_What is needed:_
All of the records are to be copied out exactly, with nothing left out.
*** Input material
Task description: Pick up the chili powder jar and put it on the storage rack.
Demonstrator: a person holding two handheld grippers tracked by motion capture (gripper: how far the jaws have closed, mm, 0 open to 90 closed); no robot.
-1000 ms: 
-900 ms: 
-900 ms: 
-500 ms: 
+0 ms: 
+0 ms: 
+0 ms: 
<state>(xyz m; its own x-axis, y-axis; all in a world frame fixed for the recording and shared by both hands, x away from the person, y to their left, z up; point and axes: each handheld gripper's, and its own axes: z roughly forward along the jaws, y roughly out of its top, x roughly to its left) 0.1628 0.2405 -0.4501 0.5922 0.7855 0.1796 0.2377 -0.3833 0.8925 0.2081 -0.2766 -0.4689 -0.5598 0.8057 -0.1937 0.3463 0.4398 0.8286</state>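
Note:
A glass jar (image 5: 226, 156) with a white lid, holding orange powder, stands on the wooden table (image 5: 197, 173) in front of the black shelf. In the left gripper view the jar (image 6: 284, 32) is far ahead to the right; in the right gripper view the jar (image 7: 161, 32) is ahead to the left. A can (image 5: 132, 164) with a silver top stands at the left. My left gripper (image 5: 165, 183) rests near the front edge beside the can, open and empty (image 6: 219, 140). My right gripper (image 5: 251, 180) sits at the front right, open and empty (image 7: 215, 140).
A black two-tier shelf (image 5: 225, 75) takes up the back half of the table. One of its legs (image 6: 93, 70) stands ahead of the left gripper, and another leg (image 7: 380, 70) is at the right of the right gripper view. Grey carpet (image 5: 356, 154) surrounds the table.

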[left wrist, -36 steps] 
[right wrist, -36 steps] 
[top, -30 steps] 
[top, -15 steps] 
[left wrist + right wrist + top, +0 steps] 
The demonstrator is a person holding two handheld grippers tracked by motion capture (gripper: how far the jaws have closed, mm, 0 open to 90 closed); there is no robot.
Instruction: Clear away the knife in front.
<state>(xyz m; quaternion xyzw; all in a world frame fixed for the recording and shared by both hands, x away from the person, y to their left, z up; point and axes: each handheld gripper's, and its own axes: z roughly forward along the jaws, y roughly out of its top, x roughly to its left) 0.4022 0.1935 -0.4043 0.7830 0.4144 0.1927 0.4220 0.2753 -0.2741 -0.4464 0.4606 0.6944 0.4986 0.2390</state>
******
_Exercise solution:_
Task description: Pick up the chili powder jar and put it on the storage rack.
Demonstrator: a person holding two handheld grippers tracked by motion capture (gripper: how far the jaws have closed, mm, 0 open to 90 closed); no robot.
-1000 ms: 
-900 ms: 
-900 ms: 
-500 ms: 
+0 ms: 
+0 ms: 
+0 ms: 
<state>(xyz m; its own x-axis, y-axis; all in a world frame fixed for the recording and shared by both hands, x away from the person, y to their left, z up; point and axes: each handheld gripper's, and its own axes: z roughly forward along the jaws, y roughly out of its top, x roughly to its left) 0.1628 0.2405 -0.4501 0.5922 0.7855 0.1796 0.2377 -0.3833 0.8925 0.2081 -0.2766 -0.4689 -0.5598 0.8057 -0.1937 0.3463 0.4398 0.8286</state>
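Note:
A glass jar (image 5: 226, 156) with a white lid, holding orange powder, stands on the wooden table (image 5: 197, 173) in front of the black shelf. In the left gripper view the jar (image 6: 284, 32) is far ahead to the right; in the right gripper view the jar (image 7: 161, 32) is ahead to the left. A can (image 5: 132, 164) with a silver top stands at the left. My left gripper (image 5: 165, 183) rests near the front edge beside the can, open and empty (image 6: 219, 140). My right gripper (image 5: 251, 180) sits at the front right, open and empty (image 7: 215, 140).
A black two-tier shelf (image 5: 225, 75) takes up the back half of the table. One of its legs (image 6: 93, 70) stands ahead of the left gripper, and another leg (image 7: 380, 70) is at the right of the right gripper view. Grey carpet (image 5: 356, 154) surrounds the table.
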
[left wrist, -36 steps] 
[right wrist, -36 steps] 
[top, -30 steps] 
[top, -15 steps] 
[left wrist + right wrist + top, +0 steps] 
The demonstrator is a person holding two handheld grippers tracked by motion capture (gripper: how far the jaws have closed, mm, 0 open to 90 closed); there is no robot.
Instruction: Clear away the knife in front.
<state>(xyz m; quaternion xyzw; all in a world frame fixed for the recording and shared by both hands, x away from the person, y to their left, z up; point and axes: each handheld gripper's, and its own axes: z roughly forward along the jaws, y roughly out of its top, x roughly to its left) 0.4022 0.1935 -0.4043 0.7830 0.4144 0.1927 0.4220 0.2753 -0.2741 -0.4464 0.4606 0.6944 0.4986 0.2390</state>

Nothing further remains for this exercise.